Resource finding- This is the process of retrieving data, which is either online or offline, from the multimedia sources on the Web, such as electronic newsletters, electronic newswire, newsgroups, and the text content of HTML documents obtained by removing the HTML tags.

Information selection and preprocessing - This is the process by which different kinds of original data retrieved in the previous subtask is transformed. These transformations could be either a kind of preprocessing such as removing stop words, stemming, etc. or a preprocessing aimed at obtaining the desired representation, such as finding phrases in the training corpus, representing the text in the first order logic form etc

Generalization -Generalization is the process of automatically discovering general patterns within individual Web sites as well as across multiple sites. Different general-purpose machine-learning techniques, data-mining techniques, and specific Web-oriented methods are used.

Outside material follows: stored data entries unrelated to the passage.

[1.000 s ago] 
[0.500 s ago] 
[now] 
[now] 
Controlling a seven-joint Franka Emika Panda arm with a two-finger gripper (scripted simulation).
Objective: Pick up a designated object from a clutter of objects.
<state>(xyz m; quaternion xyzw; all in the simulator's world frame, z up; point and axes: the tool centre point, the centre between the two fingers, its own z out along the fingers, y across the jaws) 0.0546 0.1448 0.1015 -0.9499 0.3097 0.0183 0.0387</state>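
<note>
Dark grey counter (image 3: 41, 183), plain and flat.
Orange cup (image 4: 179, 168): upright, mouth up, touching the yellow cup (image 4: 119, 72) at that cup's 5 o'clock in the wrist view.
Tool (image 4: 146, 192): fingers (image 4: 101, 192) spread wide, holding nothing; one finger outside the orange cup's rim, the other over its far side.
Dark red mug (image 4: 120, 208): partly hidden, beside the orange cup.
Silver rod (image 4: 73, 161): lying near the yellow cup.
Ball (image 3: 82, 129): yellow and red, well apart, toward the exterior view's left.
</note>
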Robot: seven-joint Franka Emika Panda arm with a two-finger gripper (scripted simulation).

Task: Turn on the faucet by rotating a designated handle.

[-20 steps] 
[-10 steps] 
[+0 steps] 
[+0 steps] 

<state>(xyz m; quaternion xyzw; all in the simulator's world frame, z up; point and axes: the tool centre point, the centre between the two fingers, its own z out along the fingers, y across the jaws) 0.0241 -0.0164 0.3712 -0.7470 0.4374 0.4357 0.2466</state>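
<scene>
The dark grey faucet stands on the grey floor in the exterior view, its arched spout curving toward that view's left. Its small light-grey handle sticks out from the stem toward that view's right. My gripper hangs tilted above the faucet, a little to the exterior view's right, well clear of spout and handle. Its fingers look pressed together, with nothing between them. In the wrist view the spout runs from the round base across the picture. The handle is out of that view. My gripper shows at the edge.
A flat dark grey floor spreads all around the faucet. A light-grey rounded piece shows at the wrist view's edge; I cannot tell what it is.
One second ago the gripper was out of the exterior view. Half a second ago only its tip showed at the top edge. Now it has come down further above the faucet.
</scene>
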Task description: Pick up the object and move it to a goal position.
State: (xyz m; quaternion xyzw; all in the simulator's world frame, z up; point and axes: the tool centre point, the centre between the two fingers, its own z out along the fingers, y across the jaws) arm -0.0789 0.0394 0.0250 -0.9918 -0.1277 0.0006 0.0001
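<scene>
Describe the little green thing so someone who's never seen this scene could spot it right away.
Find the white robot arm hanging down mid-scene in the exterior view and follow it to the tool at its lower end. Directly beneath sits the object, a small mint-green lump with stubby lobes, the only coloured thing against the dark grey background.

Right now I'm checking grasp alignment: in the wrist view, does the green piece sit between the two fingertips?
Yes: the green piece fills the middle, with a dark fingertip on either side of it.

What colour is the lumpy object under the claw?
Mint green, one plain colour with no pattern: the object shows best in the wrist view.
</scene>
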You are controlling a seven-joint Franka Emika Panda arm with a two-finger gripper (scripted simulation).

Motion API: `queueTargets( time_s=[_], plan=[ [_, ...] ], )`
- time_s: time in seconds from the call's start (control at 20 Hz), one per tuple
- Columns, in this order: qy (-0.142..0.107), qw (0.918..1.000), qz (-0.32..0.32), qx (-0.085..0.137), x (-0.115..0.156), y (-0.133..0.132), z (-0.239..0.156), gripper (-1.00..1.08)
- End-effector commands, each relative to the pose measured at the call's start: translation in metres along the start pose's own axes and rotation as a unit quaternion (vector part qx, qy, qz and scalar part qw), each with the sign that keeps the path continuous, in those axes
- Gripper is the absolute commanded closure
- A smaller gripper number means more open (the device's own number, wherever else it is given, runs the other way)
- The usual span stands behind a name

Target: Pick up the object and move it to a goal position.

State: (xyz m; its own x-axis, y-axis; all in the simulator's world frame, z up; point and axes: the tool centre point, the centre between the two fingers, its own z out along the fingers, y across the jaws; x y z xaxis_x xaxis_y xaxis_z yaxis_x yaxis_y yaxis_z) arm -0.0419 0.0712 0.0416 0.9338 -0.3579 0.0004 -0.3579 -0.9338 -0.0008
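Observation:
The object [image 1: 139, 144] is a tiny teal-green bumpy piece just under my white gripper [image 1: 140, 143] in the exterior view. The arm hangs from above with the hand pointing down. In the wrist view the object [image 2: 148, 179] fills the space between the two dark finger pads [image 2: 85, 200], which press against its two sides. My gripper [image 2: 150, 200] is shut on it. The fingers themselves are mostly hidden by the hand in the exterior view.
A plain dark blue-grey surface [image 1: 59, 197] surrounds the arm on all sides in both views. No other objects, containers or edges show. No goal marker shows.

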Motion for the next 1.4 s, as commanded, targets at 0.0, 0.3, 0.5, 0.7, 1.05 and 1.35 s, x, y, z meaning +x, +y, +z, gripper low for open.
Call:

Analysis- This is a phase in which validation and/or interpretation of the mined patterns is performed.

There are three factors affecting the way a user perceives and evaluates Web sites through the data-mining process: a) Web-page content, b) Web-page design and c) overall site design including its structure. The first factor concerns the goods, services, or data offered by the site. The other factors concern the way in which the site makes content accessible and understandable to its users. We distinguish between the design of individual pages and the overall site design, because a site is not a simply a collection of pages: it is a network of related pages. The users will not engage in exploring it unless they find its structure simple and intuitive. Clearly, understanding user-access patterns in such an environment will not only help improve the system design (e.g., providing efficient access between highly correlated objects, better authoring design for WWW pages, etc.) but also be able to lead to better marketing decisions. Commercial results will be improved by putting advertisements in proper places, better customer/user classification, and understanding user requirements better through behavioral analysis.

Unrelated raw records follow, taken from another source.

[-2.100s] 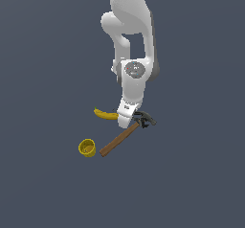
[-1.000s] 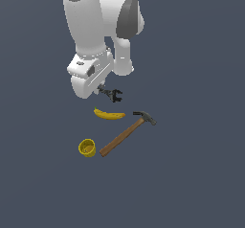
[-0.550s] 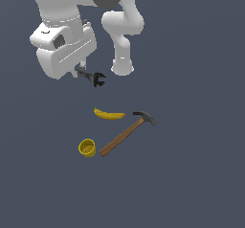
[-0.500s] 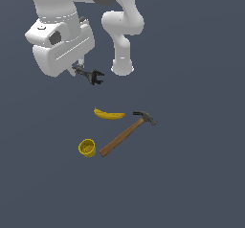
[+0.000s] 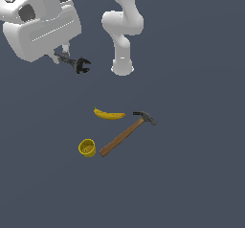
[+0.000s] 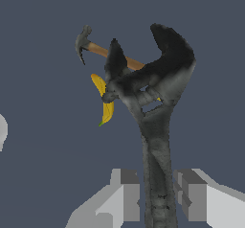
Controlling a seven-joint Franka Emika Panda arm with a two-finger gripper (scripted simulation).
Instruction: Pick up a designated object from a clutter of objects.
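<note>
We see a flat, uniform dark grey-blue ground [image 5: 191,174] that fills both views, with no seam, wall or horizon to tell floor from backdrop. On it lie a yellow banana [image 5: 109,114], a wooden-handled hammer [image 5: 127,132] with its dark head toward the exterior view's right, and a small yellow cup [image 5: 87,148] just beside the hammer's handle end. The banana sits near the hammer's head end, apart from it.

The dark wrench-like tool [image 5: 75,63] is up off the ground, well apart from the other three things, at the exterior view's upper left. In the wrist view the gripper [image 6: 158,196] is clenched on the tool's shaft, a grey finger [image 6: 127,193] pressed on either side, and the C-shaped claw end points away from the hand.

We cannot see the fingers in the exterior view; the arm's large white body [image 5: 40,26] covers them and runs off the frame's top and left edges. In the wrist view the tool's lower shaft is cut off by the frame, its claw covers most of the hammer's handle and part of the banana, and the cup does not appear. A pale blur at that frame's edge is too little to identify.
</note>
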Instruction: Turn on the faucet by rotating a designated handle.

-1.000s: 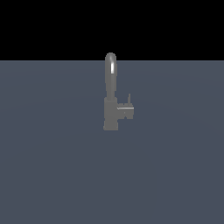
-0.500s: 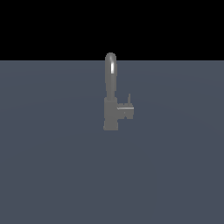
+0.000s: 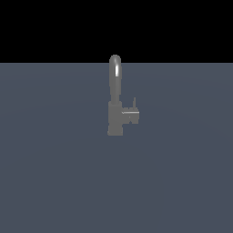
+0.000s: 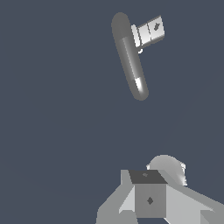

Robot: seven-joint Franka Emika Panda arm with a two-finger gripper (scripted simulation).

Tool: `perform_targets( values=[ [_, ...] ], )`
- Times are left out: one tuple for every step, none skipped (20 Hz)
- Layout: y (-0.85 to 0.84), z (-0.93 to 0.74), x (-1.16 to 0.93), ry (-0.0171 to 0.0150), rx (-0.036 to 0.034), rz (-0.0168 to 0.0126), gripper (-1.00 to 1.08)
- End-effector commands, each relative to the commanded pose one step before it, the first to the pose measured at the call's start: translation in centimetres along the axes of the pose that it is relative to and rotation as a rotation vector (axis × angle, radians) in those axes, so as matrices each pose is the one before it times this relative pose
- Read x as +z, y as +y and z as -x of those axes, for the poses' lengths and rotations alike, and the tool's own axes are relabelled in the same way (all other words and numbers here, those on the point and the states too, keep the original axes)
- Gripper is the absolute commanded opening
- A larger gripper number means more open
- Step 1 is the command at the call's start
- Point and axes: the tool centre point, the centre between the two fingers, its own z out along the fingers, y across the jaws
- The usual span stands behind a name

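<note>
The dark grey faucet (image 3: 115, 116) stands upright on the grey surface in the middle of the exterior view, its arched spout on top. The handle (image 3: 131, 114) is a short stub on the base, on the exterior view's right, with a thin pin pointing up. The arm does not show in the exterior view. In the wrist view I look down on the faucet (image 4: 129, 59) and its handle (image 4: 149, 31). My gripper (image 4: 148, 194) shows only as grey blocks at the frame's edge, well apart from the faucet and holding nothing visible. Its jaw opening is not clear.
A flat blue-grey surface (image 3: 54, 182) spreads all around the faucet, with a black background behind it. Nothing else stands on it.
</note>
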Motion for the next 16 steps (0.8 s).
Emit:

No longer are companies interested in Web sites that simply direct traffic and process orders. Now they want to maximize their profits. They want to understand customer preferences and customize sales pitches to individual users. By evaluating a user's purchasing and browsing patterns, e-vendors want to serve up (in real time) customized menus of attractive offers e-buyers can't resist. Gathering and aggregating customer information into e-business intelligence is an important task for any company with Web-based activities. E businesses expect big profits from improved decision-making, and therefore e-vendors line up for data-mining solutions.

Borrowing from marketing theory, we measure the efficiency of a Web page by its contribution to the success of the site. For an on-line shop, it is the ratio of visitors that purchased a product after visiting this page to the total number of visitors that accessed the page. For a promotional site, the efficiency of the page can be measured as the ratio of visitors that clicked on an advertisement after visiting the page. The pages with low efficiency should be redesigned to better serve the purposes of the site. Navigation-pattern discovery should help in restructuring a site by inserting links and redesigning pages, and ultimately accommodating user needs and expectations. One possible categorization of Web mining is based on which part of the Web to mine, and it consists of three areas:

Web-content mining - describes the discovery of useful information from Web documents. Basically, Web content consists of several types of data such as text, image, audio, video, metadata as well as hyperlinks. Research in mining multiple types of data is now termed multimedia-data mining. We could consider multimedia-data mining as an instance of Web-content mining. The Web content data consist of unstructured data such as free text, semi-structured data such as HTML documents, and a more structured data such as tables and database- generated HTML pages. The goal of Web-content mining is mainly to assist or to improve information-finding or filtering the information. Building a new model of data on the Web, more sophisticated queries other than the keywords-based search could be asked.

Web-structure mining - tries to discover the model underlying the link structure on the Web. The model is based on the topology of the hyperlinks with or without a description of the links. The model can be used to categorize Web pages and is useful for generating information such as the similarity relationship between Web sites.

Web-usage mining - tries to make sense of the data generated by the Web surfer's sessions or behaviors. While Web-content mining and Web-structure mining utilize real or primary data on the Web, Web-usage mining mines the secondary data derived from the behaviour of users while interacting with the Web. This includes data from Web server-access logs, proxy-server logs, browser logs, user profiles, registration data, user sessions or transactions, cookies, bookmark data, and any other data that is derived from a person's interaction with the Web.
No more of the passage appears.